Time zone support for date-fns v2 with the Intl API

Downloads

16

Readme

date-fns-tz

Time zone support for date-fns v2.0.0 using the Intl API. By using the browser API no time zone data needs to be included in code bundles. Modern browsers and Node.js all support the necessary features, and for those that don't a polyfill can be used.

If you do not wish to use a polyfill the time zones can still be specified as offsets such as '-0200' or '+04:00', but not IANA time zone names.

Note: date-fns is a peer dependency of this library.

If you find this library useful, why not

ESM and CommonJS

This library supports CommonJS and native ESM imports. The exports field in package.json defines the correct entry point depending on project type, so the same import path is used for both. Make sure to set the type property in your project's package.json to either module, for ESM, or commonjs.

Even when using ESM some CommonJS imports from date-fns will be used until they support ESM natively as well date-fns#1781. This is because an ESM project cannot use ESM imports from a library that doesn't specify {"type": "module"}.

Table of Contents

Overview

Working with UTC or ISO date strings is easy, and so is working with JS dates when all times are displayed in a user's local time in the browser. The difficulty comes when working with another time zone's local time, one other than the current system's, like on a Node server or when showing the time of an event in a specific time zone, like an event in LA at 8pm PST regardless of where a user resides.

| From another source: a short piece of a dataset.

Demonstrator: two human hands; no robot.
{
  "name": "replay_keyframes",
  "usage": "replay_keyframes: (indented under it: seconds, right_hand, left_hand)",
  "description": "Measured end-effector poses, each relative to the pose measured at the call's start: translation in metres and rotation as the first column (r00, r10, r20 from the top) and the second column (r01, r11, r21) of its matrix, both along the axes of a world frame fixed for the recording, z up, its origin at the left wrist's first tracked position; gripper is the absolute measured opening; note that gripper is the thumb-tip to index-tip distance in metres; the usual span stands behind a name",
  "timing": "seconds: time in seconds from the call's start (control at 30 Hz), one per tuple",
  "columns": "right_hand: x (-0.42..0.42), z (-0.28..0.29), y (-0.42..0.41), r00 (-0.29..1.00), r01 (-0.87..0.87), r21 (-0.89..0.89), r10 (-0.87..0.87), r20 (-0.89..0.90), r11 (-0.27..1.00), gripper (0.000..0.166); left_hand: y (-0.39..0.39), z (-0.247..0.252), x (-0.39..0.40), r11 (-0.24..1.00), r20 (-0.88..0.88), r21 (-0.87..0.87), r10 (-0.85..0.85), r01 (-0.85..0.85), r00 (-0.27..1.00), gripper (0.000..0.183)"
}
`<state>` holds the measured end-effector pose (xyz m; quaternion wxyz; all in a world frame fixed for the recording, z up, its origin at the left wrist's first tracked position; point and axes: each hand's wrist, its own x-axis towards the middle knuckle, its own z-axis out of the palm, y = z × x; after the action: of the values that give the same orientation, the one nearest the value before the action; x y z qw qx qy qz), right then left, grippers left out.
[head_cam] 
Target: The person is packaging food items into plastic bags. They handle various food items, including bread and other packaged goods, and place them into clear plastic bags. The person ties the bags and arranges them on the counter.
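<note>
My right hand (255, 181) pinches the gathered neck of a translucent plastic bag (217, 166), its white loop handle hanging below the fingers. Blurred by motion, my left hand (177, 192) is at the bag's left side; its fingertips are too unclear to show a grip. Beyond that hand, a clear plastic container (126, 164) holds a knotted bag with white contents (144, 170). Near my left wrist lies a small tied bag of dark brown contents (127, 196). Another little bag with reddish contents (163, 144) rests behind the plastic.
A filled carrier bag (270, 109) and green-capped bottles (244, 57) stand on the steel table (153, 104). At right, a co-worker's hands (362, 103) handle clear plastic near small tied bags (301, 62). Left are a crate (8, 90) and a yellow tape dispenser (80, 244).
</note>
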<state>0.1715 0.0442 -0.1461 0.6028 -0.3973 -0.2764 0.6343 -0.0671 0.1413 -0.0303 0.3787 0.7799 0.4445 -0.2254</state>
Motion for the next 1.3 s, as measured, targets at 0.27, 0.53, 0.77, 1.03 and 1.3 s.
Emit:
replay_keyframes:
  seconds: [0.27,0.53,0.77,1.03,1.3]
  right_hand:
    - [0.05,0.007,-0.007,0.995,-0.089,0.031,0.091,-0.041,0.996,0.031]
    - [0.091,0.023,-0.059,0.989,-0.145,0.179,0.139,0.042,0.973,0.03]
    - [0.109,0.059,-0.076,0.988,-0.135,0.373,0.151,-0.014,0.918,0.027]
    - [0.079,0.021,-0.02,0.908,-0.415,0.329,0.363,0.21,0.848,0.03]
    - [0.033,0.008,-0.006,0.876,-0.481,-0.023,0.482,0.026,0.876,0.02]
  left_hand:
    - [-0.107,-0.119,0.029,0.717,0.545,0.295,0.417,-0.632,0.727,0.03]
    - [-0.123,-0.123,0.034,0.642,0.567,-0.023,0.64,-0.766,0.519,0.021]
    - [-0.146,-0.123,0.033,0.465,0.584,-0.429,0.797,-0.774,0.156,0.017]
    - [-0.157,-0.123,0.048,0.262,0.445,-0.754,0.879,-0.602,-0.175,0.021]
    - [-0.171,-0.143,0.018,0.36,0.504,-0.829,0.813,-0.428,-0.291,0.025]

In this case there are two relevant pieces of information:

  • a fixed moment in time in the form of a timestamp, UTC or ISO date string, and
  • the time zone descriptor, usually an offset or IANA time zone name (e.g. America/New_York).

Libraries like Moment and Luxon, which provide their own date-time classes, manage these timestamp and time zone values internally. Since date-fns always returns a plain JS Date, which implicitly has the current system's time zone, helper functions are provided for handling common time zone related use cases.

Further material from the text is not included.